Information Start Marker

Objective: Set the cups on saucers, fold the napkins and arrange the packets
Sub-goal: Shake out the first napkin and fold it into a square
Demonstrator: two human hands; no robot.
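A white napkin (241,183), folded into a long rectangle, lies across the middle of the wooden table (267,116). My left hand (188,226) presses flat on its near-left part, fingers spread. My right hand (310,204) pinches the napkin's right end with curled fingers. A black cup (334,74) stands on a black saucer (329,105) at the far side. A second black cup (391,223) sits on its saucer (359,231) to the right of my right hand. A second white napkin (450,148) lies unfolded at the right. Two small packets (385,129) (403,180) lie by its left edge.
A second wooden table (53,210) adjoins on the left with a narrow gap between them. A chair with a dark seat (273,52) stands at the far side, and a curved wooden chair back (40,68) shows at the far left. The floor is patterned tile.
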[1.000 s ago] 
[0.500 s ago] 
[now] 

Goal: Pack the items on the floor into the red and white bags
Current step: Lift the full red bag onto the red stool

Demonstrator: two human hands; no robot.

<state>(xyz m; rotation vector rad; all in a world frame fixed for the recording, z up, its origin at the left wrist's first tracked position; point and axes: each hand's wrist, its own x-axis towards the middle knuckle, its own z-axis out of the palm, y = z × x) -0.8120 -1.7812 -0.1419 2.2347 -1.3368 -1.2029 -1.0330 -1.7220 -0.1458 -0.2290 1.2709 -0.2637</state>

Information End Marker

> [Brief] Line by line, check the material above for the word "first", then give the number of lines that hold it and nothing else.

> [Response to the task] 2